Thingvellir National Park (Iceland). Photo by Alex He on Unsplash
NoteThis exercise in brief
Big Question
Is younger oceanic seafloor associated with thinner lithosphere? How did crustal architecture evolve through time?
What You Will Do
You will test a geodynamic hypothesis using multiple datasets from the Palaeo Data Cube. Starting with one time slice, you will:
Map seafloor age, crustal thickness, and lithospheric thickness.
Compute global averages and distributions.
Compare oceanic versus continental regions across variables.
Extend your analysis to the entire Phanerozoic and visualize trends.
Create an animated GIF of seafloor age evolution through time.
Why It Matters
The age and thickness of the Earth’s oceanic crust and lithosphere reflect plate tectonic processes and mantle dynamics. Understanding these changes helps explain supercontinent cycles, ocean basin evolution, and even long-term climate regulation.
Your Tasks
Single Snapshot Analysis:
1.1. Load seafloor age, crustal thickness, and lithospheric thickness for one time slice using a reusable WCS URL constructor function.
1.2. Compute mean values and visualize maps with custom color ramps.
1.3. Plot a histogram of seafloor age distribution.
Exploring Relationships:
2.1. Combine the three layers into a single xr.Dataset.
2.2. Scatter plot seafloor age against lithospheric thickness.
2.3. Discuss whether the relationship matches theoretical expectations.
Deep-Time Trends:
3.1. Automate your workflow for all Phanerozoic time slices using pandas.
3.2. Separate oceanic and continental pixels using the seafloor age mask.
3.3. Plot time series of mean seafloor age, crustal thickness, and lithospheric thickness for both domains.
3.4. Interpret major trends and link them to supercontinent cycles.
Bonus — Animated Visualization:
4.1. Render each time slice as an image frame.
4.2. Compile frames into an animated GIF using imageio.
4.3. Experiment with parameters such as time order, frame rate, and layer choice.
Skills You Will Gain
Building reusable functions for WCS data access and plotting.
Working with multidimensional arrays using xarray and combining layers into a Dataset.

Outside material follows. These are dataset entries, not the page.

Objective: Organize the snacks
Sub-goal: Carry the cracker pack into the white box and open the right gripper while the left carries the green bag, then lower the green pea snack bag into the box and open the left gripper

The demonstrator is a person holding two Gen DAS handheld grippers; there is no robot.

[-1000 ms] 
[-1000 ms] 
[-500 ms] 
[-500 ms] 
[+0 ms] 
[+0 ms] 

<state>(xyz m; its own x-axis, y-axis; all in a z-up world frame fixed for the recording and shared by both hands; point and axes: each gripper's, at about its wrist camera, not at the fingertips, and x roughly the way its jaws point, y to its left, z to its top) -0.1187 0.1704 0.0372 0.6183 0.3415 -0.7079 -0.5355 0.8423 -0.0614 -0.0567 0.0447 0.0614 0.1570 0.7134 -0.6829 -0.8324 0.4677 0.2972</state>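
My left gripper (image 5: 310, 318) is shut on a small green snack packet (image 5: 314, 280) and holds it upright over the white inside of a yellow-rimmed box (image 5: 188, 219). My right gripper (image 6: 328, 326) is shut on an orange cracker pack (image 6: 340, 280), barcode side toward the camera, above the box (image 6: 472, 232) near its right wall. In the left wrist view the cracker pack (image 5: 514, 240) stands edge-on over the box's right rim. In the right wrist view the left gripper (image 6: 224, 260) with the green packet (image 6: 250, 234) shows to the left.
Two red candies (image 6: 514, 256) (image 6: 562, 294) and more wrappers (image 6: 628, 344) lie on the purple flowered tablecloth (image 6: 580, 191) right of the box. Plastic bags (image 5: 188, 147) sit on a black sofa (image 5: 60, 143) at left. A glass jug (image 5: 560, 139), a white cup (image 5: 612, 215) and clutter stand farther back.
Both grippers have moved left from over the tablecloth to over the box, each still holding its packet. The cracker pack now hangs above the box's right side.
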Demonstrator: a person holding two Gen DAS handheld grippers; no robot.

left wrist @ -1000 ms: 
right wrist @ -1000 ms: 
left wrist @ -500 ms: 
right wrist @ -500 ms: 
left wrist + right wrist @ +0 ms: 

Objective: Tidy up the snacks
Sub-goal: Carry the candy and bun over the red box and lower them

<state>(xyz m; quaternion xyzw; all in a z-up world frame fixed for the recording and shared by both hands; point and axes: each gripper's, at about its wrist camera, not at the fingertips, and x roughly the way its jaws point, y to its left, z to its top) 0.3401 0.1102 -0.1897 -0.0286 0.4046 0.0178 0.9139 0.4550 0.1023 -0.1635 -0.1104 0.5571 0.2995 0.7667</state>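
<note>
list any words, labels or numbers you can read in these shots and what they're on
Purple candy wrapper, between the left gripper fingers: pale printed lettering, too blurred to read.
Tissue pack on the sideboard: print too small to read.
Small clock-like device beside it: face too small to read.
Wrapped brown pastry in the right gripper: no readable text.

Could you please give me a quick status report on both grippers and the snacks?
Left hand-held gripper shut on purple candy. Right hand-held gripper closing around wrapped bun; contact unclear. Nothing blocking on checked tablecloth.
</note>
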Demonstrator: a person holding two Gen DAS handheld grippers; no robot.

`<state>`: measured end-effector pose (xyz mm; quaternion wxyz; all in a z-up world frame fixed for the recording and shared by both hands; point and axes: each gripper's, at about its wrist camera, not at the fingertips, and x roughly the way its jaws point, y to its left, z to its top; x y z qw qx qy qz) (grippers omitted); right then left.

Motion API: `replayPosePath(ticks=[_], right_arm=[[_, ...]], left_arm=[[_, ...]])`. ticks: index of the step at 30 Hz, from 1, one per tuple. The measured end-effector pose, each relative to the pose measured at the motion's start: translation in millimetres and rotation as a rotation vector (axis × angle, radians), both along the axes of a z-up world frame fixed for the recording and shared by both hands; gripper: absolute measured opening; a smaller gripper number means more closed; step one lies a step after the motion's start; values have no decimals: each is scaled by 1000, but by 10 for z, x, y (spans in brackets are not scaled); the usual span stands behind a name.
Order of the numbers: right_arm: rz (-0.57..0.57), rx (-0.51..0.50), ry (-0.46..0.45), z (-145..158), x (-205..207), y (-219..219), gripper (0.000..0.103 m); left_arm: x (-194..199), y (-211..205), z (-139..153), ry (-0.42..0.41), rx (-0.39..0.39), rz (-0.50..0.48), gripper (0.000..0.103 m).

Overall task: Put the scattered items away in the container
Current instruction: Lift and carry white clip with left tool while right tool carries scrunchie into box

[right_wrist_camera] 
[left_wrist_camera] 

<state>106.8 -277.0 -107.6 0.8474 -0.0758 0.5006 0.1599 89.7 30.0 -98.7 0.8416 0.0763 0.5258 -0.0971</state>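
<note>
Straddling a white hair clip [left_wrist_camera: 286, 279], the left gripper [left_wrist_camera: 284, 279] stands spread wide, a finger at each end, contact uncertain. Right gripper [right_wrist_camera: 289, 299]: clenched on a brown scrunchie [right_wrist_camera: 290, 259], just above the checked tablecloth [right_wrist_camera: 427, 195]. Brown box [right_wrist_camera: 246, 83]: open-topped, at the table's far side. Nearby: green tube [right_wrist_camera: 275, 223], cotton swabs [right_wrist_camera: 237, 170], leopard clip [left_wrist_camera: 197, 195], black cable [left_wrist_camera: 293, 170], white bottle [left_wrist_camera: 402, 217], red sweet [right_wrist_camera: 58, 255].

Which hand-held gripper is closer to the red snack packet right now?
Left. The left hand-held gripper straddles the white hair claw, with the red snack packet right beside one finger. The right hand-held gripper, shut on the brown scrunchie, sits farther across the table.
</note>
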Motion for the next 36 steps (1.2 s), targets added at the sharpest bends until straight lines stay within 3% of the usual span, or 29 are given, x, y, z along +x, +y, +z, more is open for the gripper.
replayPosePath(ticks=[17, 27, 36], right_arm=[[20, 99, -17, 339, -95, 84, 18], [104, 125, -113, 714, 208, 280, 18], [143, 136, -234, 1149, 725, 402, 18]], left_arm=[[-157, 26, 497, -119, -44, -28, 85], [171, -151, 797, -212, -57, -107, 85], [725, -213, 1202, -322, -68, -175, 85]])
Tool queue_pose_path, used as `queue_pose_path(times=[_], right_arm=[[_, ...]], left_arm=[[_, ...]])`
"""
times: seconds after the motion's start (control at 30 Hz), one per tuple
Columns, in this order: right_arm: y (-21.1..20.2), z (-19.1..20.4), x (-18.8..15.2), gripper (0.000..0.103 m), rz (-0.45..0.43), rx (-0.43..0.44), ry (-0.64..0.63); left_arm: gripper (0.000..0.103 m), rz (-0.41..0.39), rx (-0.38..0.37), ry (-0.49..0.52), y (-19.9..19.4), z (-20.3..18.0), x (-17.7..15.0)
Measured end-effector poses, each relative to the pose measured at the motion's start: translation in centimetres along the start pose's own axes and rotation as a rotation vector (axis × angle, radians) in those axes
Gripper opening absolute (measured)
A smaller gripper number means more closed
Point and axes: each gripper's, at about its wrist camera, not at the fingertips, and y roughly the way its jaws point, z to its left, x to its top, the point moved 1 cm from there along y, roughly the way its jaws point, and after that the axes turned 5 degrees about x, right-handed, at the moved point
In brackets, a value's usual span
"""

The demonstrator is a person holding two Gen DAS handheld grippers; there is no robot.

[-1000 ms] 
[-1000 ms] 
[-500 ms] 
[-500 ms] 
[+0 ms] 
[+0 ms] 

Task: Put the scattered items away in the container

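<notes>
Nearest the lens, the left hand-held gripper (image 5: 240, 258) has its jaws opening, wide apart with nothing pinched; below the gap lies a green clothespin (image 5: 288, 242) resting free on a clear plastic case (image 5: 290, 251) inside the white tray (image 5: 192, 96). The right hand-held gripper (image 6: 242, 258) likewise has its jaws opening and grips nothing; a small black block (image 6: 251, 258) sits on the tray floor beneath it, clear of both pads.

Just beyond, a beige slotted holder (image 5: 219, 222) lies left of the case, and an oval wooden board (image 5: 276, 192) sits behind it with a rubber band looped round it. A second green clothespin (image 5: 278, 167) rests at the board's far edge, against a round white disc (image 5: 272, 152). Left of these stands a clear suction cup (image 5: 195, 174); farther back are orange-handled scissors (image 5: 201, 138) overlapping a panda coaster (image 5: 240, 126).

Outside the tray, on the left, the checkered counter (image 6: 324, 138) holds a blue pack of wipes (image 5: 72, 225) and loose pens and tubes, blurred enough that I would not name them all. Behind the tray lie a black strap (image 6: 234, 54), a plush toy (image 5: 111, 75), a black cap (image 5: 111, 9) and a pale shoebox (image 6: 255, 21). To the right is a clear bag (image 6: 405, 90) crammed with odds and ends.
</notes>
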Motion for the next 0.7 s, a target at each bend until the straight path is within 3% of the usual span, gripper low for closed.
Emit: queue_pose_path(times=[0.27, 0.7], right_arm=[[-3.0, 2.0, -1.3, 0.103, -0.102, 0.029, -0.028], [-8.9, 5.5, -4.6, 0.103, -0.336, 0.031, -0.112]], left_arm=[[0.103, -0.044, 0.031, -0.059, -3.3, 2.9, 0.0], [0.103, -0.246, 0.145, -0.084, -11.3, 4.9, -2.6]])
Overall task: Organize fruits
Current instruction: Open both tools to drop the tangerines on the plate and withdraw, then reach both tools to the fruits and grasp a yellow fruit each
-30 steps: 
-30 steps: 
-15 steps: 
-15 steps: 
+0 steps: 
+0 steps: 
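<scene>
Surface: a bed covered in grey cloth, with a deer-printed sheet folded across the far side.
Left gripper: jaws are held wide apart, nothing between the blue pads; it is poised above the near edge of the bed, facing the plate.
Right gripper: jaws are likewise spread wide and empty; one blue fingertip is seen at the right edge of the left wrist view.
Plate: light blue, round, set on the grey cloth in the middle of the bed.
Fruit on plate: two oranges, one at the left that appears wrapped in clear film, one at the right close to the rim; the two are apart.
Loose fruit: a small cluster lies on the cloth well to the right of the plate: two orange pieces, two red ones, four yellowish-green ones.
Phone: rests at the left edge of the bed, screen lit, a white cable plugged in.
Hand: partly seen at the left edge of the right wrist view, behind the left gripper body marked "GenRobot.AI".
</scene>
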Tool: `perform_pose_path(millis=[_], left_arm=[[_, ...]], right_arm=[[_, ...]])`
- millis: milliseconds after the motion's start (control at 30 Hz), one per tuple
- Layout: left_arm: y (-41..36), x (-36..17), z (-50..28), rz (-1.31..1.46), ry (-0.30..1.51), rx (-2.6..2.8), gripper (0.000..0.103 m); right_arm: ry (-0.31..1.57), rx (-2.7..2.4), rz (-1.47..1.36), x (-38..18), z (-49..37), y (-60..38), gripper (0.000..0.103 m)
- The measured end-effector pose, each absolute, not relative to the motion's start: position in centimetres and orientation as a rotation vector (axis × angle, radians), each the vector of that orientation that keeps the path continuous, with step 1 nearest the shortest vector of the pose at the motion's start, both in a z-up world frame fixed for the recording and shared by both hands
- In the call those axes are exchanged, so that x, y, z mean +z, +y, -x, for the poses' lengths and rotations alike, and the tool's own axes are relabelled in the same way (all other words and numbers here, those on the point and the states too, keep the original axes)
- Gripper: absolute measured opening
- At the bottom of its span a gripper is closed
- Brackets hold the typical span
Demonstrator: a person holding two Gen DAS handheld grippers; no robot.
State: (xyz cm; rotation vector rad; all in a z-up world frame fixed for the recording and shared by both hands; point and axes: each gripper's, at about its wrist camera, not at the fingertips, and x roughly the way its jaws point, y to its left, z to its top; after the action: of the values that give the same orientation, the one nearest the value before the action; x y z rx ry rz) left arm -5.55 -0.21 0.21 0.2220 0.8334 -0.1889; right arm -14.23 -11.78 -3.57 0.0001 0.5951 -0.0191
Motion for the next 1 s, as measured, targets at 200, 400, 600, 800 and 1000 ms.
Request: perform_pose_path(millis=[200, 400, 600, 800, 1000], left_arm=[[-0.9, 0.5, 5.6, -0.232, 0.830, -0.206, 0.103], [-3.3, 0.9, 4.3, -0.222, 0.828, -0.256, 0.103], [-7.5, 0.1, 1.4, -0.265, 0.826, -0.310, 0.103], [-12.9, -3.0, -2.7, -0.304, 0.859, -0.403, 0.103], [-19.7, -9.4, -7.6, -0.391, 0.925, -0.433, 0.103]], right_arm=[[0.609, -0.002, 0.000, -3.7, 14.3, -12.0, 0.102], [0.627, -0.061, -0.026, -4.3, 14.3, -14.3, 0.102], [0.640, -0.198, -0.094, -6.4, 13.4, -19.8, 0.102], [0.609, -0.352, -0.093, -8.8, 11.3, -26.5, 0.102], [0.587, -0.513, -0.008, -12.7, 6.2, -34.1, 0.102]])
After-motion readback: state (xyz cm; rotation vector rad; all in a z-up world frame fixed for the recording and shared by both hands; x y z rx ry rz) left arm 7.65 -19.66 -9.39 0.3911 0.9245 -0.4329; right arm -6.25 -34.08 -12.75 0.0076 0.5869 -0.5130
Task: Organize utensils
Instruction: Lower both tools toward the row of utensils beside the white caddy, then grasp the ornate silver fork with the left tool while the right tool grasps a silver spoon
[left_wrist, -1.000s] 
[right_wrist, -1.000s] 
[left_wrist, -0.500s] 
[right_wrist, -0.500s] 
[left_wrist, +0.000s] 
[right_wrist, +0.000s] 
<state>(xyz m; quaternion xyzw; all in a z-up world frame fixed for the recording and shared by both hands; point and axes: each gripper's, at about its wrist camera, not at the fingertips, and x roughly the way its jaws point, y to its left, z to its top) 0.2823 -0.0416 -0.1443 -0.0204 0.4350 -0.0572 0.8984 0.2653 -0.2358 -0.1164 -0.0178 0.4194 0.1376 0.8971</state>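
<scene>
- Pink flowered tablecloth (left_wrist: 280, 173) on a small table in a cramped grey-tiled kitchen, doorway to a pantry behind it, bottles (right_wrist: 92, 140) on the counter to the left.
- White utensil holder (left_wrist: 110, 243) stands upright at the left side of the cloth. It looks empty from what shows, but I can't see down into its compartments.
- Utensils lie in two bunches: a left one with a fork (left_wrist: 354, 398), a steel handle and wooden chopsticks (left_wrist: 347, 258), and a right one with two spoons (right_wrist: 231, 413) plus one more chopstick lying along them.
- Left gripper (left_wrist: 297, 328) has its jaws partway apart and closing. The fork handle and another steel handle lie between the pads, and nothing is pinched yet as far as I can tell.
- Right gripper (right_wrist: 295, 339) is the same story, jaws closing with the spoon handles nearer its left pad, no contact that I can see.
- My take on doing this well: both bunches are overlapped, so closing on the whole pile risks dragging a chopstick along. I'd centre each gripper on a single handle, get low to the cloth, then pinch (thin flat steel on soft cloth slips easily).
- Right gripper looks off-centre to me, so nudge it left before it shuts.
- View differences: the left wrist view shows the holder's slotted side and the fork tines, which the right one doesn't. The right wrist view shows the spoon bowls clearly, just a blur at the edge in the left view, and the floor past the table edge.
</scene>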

Storing and analyzing time-series results in a pandas DataFrame.
Visualizing maps, histograms, scatter plots, and multi-panel time-series figures.
Creating animated GIFs from raster time series.
Points for Discussion
What is the rationale behind writing functions to automate workflows ?
What does the histograms of 0Ma versus 100Ma tell us about the rate of oceanic seafloor production ?
Compare the properties of the data handling structures we usedinthis exercise: xr.DataArray, xr.DataSet, and pd.DataFrame. How are these complementary to handle geospatial layers and key stats ? Are you awayre about other structures ?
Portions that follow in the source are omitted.